Honors 63 ARCS Scholars
Supporting young scientists at the seed stage of their work,most often at the doctoral level, ARCS fulfills an essential funding need during early career phases that are rarely served by traditional funding sources. As stated in The Wall Street Journal, the number of science and engineering grant recipients younger than 36 fell to 3% in 2010, from 18% in 1983.
“ARCS Foundation’s funding role at the seed stage makes an extraordinary difference in the lives of young and promising scientists,” says Susan Mooradian, President of ARCS Foundation Northern California Chapter.
“Our ARCS Scholars often share how their research focus would not have been possible without the timely support the award offers. Many scholars would have had to forgo the purchase of necessary research materials or opportunities to present at academic conferences that offer much needed visibility to their work.
ARCS Foundation is here to play a catalytic role in the innovation that young scientists bring to our economy, and to our world.”
Some say that had family obligations forced them to find a second or third job, their research may have been delayed or concluded.
ARCS Foundation events like the Scholar Awards Luncheon also provide a locus for science-supporting constituencies to convene and discuss ways to increase private sector participation in basic research funding.Deborah Mann notes,
“The event welcomed a number of recognized Bay Area philanthropists to engage with representatives from academia, venture capital, finance and industry who are also seeking to advance support of science at the seed stage.”
The event’s keynote speaker, former UC Berkeley Chancellor Robert J. Birgeneau, is the leader of the Lincoln Project, an initiative of the American Academy of Arts and Sciences to advocate for the importance of public colleges and universities and to devise strategies to fill the gap created by progressive disinvestment in public higher education by government. An internationally distinguished physicist who is notable for his commitment to diversity and equity in the academic community, Birgeneau was previously Dean of the School of Science at the Massachusetts Institute of Technology, where he spent 25 years on the faculty.
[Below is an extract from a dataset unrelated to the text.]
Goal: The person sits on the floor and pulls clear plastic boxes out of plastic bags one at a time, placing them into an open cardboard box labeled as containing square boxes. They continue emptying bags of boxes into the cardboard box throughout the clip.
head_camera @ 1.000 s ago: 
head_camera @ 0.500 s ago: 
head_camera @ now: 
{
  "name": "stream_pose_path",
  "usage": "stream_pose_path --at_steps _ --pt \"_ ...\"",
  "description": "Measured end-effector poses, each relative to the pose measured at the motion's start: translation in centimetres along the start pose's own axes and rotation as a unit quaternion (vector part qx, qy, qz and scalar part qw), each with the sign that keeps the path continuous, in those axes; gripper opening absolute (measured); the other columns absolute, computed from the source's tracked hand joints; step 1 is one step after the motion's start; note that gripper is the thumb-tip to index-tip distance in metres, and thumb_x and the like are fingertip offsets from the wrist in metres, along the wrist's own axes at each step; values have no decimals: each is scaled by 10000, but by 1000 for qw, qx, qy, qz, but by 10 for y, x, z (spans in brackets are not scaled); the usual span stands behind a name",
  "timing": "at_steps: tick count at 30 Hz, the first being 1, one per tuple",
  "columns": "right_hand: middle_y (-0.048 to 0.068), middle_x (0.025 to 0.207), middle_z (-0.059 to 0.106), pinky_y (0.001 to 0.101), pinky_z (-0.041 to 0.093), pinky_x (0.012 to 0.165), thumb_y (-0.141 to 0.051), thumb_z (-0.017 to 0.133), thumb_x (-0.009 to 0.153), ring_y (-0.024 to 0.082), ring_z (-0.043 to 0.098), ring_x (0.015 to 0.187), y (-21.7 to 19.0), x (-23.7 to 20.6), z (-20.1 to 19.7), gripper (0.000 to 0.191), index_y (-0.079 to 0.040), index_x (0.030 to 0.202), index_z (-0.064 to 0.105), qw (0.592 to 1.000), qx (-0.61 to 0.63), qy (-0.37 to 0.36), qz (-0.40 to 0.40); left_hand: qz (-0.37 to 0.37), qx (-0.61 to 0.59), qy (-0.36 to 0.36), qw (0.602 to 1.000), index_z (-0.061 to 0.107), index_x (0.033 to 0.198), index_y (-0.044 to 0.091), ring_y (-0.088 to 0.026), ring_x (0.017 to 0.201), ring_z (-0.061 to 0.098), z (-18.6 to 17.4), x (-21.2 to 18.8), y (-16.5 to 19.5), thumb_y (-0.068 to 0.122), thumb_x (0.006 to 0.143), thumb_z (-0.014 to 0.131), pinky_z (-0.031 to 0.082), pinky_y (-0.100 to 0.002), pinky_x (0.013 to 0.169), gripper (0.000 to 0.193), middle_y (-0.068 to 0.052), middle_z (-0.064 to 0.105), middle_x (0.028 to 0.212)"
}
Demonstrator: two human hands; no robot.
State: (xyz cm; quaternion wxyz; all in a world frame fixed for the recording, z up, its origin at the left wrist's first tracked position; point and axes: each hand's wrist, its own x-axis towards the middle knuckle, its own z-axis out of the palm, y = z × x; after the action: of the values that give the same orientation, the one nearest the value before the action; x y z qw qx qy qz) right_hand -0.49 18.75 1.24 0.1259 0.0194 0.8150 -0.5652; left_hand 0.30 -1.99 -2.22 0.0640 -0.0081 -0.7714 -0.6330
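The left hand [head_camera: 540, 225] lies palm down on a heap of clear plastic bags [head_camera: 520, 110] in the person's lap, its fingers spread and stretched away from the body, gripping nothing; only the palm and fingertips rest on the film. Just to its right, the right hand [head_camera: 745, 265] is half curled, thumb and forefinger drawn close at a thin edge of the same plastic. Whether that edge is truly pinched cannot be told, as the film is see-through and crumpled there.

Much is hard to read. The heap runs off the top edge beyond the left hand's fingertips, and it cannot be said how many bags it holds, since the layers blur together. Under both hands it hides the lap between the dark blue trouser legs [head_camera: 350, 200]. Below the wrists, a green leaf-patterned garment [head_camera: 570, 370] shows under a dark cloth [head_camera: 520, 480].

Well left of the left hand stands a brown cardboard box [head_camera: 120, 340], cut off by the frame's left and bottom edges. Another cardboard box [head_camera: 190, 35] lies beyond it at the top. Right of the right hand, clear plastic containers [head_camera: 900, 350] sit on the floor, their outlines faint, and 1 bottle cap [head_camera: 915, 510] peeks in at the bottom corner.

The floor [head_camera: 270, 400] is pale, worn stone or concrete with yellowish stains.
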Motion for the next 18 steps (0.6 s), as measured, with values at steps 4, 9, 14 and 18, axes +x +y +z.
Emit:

He is a fellow of the U.S. National Academy of Sciences, the Royal Society of London, the American Philosophical Society, the American Academy of Arts and Sciences and other scholarly societies.
As all administrative expenses are underwritten by ARCS Foundation’s all-volunteer membership, 100% of donations to scholar awards are disbursed directly to scholar awards.
About ARCS® Foundation: ARCS Foundation is a national nonprofit volunteer women’s organization that promotes American competitiveness by supporting talented U.S. citizens working to complete degrees in science, technology, engineering, mathematics (STEM) and health disciplines at the nation’s leading research colleges and universities. Since 1958, the organization has awarded more than $96 million to more than 9,000 students. ARCS Scholars have produced thousands of research publications and patents, secured billions in grant funding, started science related companies, and played a significant role in teaching and mentoring young people in the STEM pipeline. More at www.arcsfoundation.org
Founded in 1970, the Northern California Chapter of ARCS Foundation has raised $18 million for 2,455 scholars representing the highest nationally ranked departments of science, engineering and medical research in Northern California’s universities. For the 2015-2016 academic year, $717,000 was awarded by the chapter to 63 scholars from six universities: Stanford University, San Francisco State University, and the University of California campuses at Berkeley, Davis, Santa Cruz and San Francisco (UCSF).